Froebel's Kindergarten Gifts

Lila Sage, Design 20, December 8, 1997

From April 2 to May 21, 1997 the exhibition Froebel’s Gifts: Educating Children through Design, was on view at Columbia University.

Friedrich Froebel [1782-1852] is best known as the father of the kindergarten system, which he also named. His own childhood was difficult; his mother died when he was a baby and he was raised by his strict Lutheran minister father. At 17. as an apprenticed forester he decided plants and animals were better treated than children. Froebel was then exposed to two important educators, Johann Pestalozzi [active, hands on educational activities] and Christian Weiss [geometric symmetries, chemical composition]. Froebel established first an elementary school and then a kindergarten with the goal of leading children to a UNITY with themselves. As important as Froebel was to education, he was equally important to the worlds of art and architecture.

In the 1840s, Froebel designed 20 sets of geometric toys gifts as merely a small part of his educational system. These included the following gifts: 2-6. blocks, 8. stick work, 9. rings, 10. net drawing exercises, 14. paper weaving, 15. slat work, 16. joined slats, 17. paper interlacing [album], and 19. peas work. A relative of Froebel’s published something controversial in 1851 causing the Prussian government to ban kindergartens as an arm of the socialist movement.
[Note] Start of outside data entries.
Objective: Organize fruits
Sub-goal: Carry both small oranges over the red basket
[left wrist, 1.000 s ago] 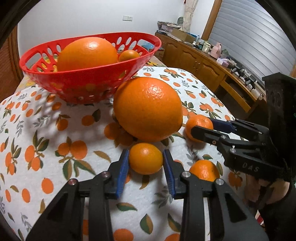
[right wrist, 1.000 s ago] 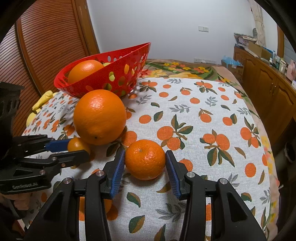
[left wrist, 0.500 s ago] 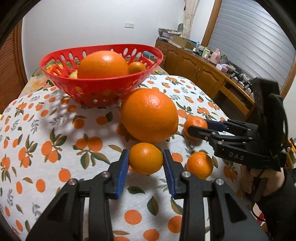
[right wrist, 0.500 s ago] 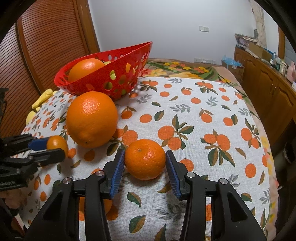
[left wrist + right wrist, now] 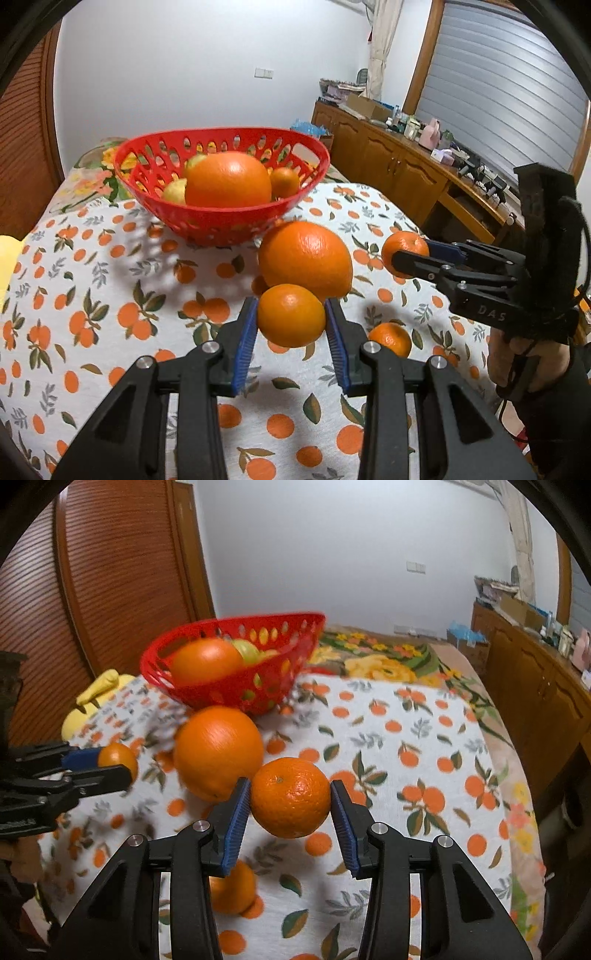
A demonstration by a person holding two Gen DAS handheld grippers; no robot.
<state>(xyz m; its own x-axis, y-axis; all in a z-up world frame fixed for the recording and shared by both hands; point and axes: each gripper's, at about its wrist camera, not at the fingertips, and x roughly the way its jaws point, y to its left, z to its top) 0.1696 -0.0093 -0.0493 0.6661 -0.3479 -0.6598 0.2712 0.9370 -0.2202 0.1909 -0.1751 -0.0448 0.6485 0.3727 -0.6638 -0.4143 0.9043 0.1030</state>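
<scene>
My left gripper [image 5: 290,304] is shut on a small orange [image 5: 291,321], held clear above the orange-print tablecloth [image 5: 110,295]. My right gripper [image 5: 289,786] is shut on a mandarin [image 5: 290,801], also off the cloth. Each gripper shows at the side of the other's view, fruit in its jaws. A large orange [image 5: 304,258] lies on the cloth just behind both. Beyond it stands a red perforated basket [image 5: 221,221] with a big orange [image 5: 227,179], a small orange and yellowish fruit inside. One more mandarin [image 5: 390,338] rests on the cloth between the grippers.
A wooden sideboard [image 5: 406,166] cluttered with small items runs along the right. A yellow object [image 5: 92,698] lies at the table's far left by a slatted wooden door [image 5: 92,590]. A floral cloth [image 5: 388,661] shows behind the basket. A hand [image 5: 517,362] grips the right tool.
Both grippers have risen with their fruit, lifting the small orange and the mandarin off the cloth. The basket's inside now shows from higher up.
</scene>
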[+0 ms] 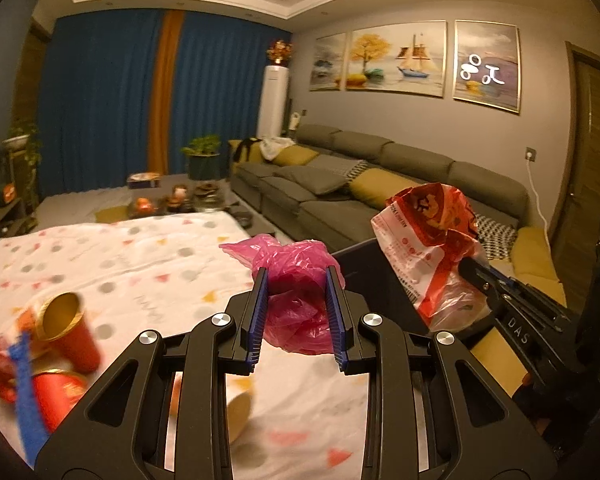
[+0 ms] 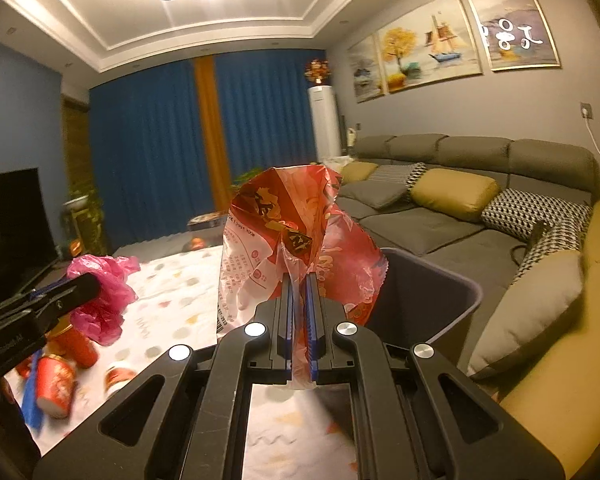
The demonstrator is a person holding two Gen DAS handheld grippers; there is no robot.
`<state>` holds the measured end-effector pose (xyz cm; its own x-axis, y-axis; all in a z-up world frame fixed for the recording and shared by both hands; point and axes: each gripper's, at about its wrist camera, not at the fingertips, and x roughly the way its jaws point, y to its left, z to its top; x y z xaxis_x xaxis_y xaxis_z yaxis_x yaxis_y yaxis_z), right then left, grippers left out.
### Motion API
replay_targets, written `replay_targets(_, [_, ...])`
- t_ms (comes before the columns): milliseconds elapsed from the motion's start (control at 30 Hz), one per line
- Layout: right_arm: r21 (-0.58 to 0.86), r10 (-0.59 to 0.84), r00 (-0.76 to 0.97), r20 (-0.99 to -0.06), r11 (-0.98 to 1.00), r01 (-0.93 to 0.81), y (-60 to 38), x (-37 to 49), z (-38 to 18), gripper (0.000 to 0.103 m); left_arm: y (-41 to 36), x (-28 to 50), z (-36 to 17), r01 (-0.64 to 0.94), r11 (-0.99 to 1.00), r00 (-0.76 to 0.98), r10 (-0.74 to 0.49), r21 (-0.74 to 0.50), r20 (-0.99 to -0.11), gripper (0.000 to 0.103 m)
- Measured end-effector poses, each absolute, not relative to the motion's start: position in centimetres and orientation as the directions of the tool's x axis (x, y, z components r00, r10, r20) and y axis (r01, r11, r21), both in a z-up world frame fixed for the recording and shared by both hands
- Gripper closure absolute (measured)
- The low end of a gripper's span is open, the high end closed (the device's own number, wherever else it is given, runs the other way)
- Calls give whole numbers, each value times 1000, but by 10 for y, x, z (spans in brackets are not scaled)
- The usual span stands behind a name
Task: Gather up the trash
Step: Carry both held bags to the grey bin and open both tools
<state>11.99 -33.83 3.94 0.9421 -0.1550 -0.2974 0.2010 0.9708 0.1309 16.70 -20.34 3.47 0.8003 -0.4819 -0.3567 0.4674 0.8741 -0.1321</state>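
My left gripper (image 1: 296, 276) is shut on a crumpled pink plastic bag (image 1: 292, 280) and holds it above the patterned tablecloth (image 1: 120, 256). It also shows in the right wrist view (image 2: 100, 288). My right gripper (image 2: 299, 280) is shut on a red and white snack wrapper (image 2: 292, 232), held up beside the rim of a dark trash bin (image 2: 428, 288). The wrapper (image 1: 428, 240) and the bin's edge (image 1: 360, 264) show at the right of the left wrist view. Red paper cups (image 1: 68, 328) and a blue strip (image 1: 26, 396) lie on the cloth at the left.
A grey sofa (image 2: 460, 184) with yellow and patterned cushions runs along the right wall. A television (image 2: 12, 220) stands at the left. A low table with snacks (image 1: 172, 200) and a potted plant (image 1: 204, 156) stand beyond the cloth.
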Motion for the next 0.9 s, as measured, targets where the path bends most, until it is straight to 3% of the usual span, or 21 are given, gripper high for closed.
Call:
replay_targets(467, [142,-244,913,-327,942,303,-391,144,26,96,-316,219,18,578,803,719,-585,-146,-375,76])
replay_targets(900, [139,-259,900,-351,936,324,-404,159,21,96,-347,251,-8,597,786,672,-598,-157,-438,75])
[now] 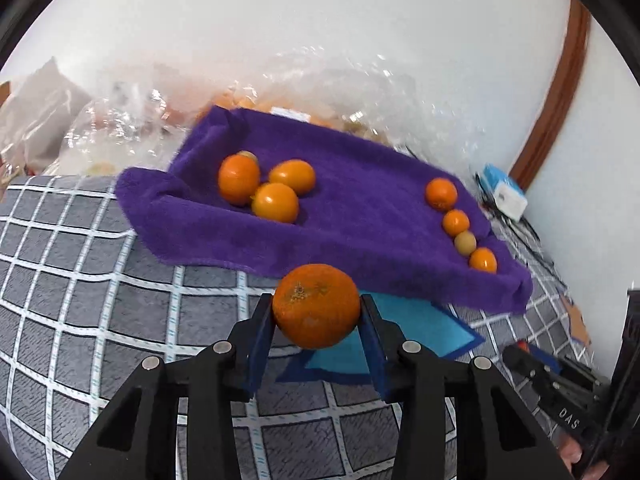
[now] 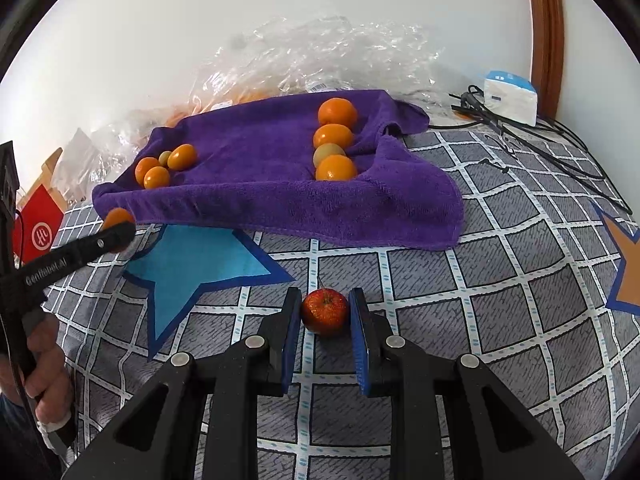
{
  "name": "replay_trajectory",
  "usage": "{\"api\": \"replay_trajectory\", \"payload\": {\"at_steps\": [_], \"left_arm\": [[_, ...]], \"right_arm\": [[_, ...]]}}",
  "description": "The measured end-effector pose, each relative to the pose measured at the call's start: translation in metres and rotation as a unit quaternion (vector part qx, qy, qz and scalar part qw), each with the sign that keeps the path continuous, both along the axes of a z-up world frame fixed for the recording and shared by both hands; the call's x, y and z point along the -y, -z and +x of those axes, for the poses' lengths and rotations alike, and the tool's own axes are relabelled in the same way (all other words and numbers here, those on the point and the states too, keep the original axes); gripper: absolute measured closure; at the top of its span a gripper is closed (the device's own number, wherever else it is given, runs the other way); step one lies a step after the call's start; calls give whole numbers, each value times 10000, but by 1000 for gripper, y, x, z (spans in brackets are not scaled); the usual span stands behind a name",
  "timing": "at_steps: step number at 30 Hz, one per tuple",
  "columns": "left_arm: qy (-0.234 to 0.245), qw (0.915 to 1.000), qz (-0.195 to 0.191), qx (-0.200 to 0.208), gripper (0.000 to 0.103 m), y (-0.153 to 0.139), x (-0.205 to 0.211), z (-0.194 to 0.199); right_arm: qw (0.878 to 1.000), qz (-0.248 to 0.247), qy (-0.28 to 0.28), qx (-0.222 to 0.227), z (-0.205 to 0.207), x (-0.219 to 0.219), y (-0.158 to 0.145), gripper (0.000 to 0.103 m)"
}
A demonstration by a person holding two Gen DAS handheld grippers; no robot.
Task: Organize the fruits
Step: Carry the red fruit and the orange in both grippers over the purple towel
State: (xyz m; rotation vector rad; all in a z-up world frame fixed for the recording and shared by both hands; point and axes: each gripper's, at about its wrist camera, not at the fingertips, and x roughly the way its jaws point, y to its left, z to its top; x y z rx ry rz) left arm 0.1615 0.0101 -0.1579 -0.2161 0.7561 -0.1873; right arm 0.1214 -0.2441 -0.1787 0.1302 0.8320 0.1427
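The left gripper [image 1: 317, 312] is clamped on a big orange [image 1: 316, 306], held just off the near edge of the purple towel [image 1: 360, 216]. The right gripper [image 2: 325, 312] grips a small red apple [image 2: 325, 311] above the checked blanket [image 2: 480, 300] (the towel already carries two clusters of small oranges)

Your left wrist view is smeared toward the top: the clear plastic bags [image 1: 132, 120] blur, contents unreadable. A small pale fruit [image 1: 247, 155] hides behind the orange cluster. In the right wrist view, the left gripper's arm covers most of the orange [image 2: 116, 216] at left edge.
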Motion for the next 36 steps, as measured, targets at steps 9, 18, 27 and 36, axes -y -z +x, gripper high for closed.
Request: {"api": "replay_trajectory", "payload": {"at_steps": [9, 18, 27, 36], "left_arm": [[-325, 9989, -20, 346, 64, -8, -9, -5], [-441, 9967, -188, 652, 64, -18, -20, -13], [-628, 9948, -133, 787, 64, -45, -35, -18], [-608, 9952, 103, 757, 64, -95, -50, -6]], "right_arm": [[9998, 159, 56, 66, -2, 6, -2, 79], [9997, 166, 71, 171, -12, 5, -8, 79], [9988, -129, 109, 462, -7, 5, -49, 79], [9972, -152, 23, 732, 36, 2, -86, 79]]}}
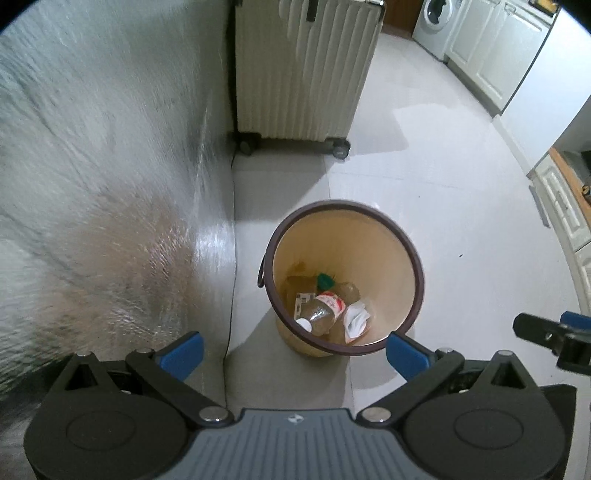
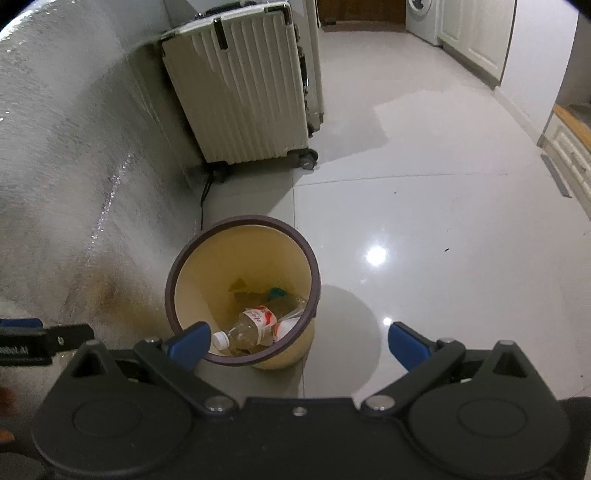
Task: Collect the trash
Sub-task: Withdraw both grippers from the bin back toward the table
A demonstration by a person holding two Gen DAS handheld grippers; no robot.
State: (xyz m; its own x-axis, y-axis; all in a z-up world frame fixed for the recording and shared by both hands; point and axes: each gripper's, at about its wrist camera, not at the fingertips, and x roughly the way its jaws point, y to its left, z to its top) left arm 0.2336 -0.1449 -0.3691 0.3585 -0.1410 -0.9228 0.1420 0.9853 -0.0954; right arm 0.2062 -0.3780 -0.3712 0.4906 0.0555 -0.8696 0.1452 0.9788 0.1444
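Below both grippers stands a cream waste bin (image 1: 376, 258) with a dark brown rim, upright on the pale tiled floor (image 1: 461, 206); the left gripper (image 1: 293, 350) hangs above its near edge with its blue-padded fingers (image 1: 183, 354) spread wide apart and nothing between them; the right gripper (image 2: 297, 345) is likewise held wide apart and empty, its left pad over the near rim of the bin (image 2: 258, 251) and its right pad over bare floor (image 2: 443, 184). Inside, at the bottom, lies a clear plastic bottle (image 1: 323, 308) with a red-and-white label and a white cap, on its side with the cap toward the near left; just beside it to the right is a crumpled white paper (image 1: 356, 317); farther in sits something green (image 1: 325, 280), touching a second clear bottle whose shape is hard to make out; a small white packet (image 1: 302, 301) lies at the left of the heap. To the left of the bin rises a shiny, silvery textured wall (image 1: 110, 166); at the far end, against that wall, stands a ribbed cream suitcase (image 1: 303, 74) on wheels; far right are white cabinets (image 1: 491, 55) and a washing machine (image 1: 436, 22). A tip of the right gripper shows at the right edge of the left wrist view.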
When Froebel died an embittered man in 1852, his hopes for social-educational reform in Germany and America looked hopeless.

The following artists and architects seem to have a close connection to Froebel’s work:

Wassily Kandinsky [1866-1944] [Florence, Italy] attended one of the first Italian kindergartens. Many of Kandinsky’s Bauhaus period paintings bear a close resemblance to Froebel’s 20 gifts

Frank Lloyd Wright [1867-1959] [USA} probably began his kindergarten training years before his mother found the Gifts at the 1876 Philadelphia Centennial. Wright attributed these kindergarten toys with being the basis of all his work. University architectural classes [such as Columbia’s] on the importance of Froebel blocks are presented on the internet.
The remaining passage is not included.